Once I heard Kojima was leaving, it was obvious to me what was next going to happen. And KONAMI did not disappoint. About a week ago, they announced that the next entry in the Silent Hill series was cancelled. The dream team of Hideo Kojima and Guillermo Del Toro was disbanded and as Del Toro himself so succinctly put ‘it breaks my greasy heart.’ Though this decision was not a surprise by any account, it was still rather gutting. Silent Hill had strode confidently onto the scene in last year’s E3, at the Playstation conference, where this dumb scary thing called Playable Teaser was announced to be available to download immediately. About a week later, someone cracked it’s bizarre and convoluted puzzle open and found it was actually a demo for the new Silent Hill game.

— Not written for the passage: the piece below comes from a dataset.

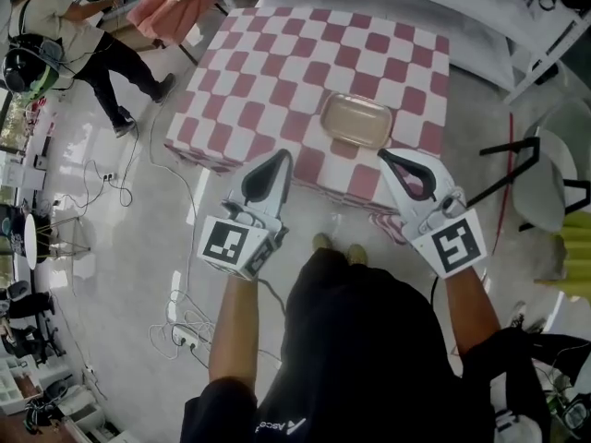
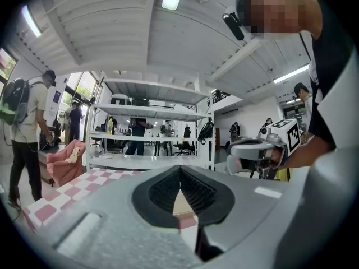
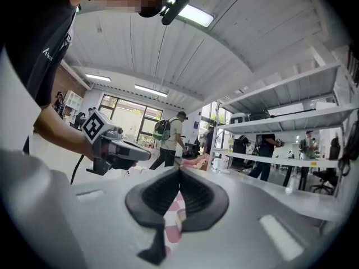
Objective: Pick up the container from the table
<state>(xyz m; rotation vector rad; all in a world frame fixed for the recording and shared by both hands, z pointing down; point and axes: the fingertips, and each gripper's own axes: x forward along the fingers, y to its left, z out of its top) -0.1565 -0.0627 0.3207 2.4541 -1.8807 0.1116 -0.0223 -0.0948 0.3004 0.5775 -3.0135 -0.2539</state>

It was refreshingly exciting and it helped that PT itself was less dumb and more scary than it first seemed. In fact, it was pretty much the horror experience of the year. At the point of putting something on the PSStore with this trailer inside it, it felt more concrete to me than just a trailer on Youtube. Something had already been made, now they just had to make more of it. To me, maybe it did feel set in stone. And though, this was setting me up for disappointment, it’s probably a mindset that KONAMI should have adopted. Namely, let’s not put this thing up before we know it’s happening.

Everything that has come out of KONAMI has felt like a kick in the balls to anyone who’s more than a passing fan. Silent Hill is my favourite game series of all time and Metal Gear is not far behind, so it resonated with me a little more. Kojima leaving, KONAMI execs pulling Kojima’s name, PT being pulled off the store and finally the cancellation. Plainly, KONAMI seem like a bunch of stumbling five year olds trying to do ‘the business’. If you gave KONAMI a plastic plate, they’d find some way to fucking smash it.

KONAMI was never really the hallmark of excellence. Their E3 showings are laughable, they regularly forget to announce when their games are launching (including announcing one had launched three days prior) and their relationship with gaming journalists has been rocky at best. They don’t really know what’s best when it comes to games with recent offerings from Silent Hill and Castlevania being just plain shit.

‘If you gave KONAMI a plastic plate, they’d find some way to fucking smash it.’

At this point, it seems like KONAMI is on a self-destructive path. They clearly do not care about game development anymore which, while not great, is their choice. The most distressing thing however is that they also do not give two shits about the fanbases of their games. While I can not claim to be deep into Castlevania and Pro Evolution Soccer is something I will never care about, I am heavily invested in Silent Hill and Metal Gear. I’m so invested that when KONAMI farmed out Silent Hill development to the West, I still blindly followed. And what an embarrassing mess of two games that was.

How are we supposed to take the recent news coming out of KONAMI as anything but a giant middle finger to all of it’s loyal fans? Why would we even bother continuing to support a company who thinks that merely saying ‘we’re gonna continue Silent Hill’ makes up for the cancellation of what looked like the brightest hope for it’s future. I had a girlfriend once who made me take a 4 hour train trip just so she could dump me and then didn’t understand why I was annoyed. In a way, this is what that feels like. Not just a dick move, but a complete and utter oversight of basic ways to act as acceptable people.


KONAMI has announced it will continue Metal Gear and Silent Hill but at this point, I don’t think I could give any less of a shit. I wouldn’t be surprised if mere days after Phantom Pain comes out, they announce they’re moving away from game development. At that point, I would be sad for everyone who was there working on games, but for a company, I would say good riddance. Let KONAMI become a name for slot machines and health clubs.

It’s a disgusting and despicable situation, and actually has shaken the foundations of what I think of when I think of the game industry. Like I think I might just need to tap out for a while. Of games in general. But that’s a subject for another day.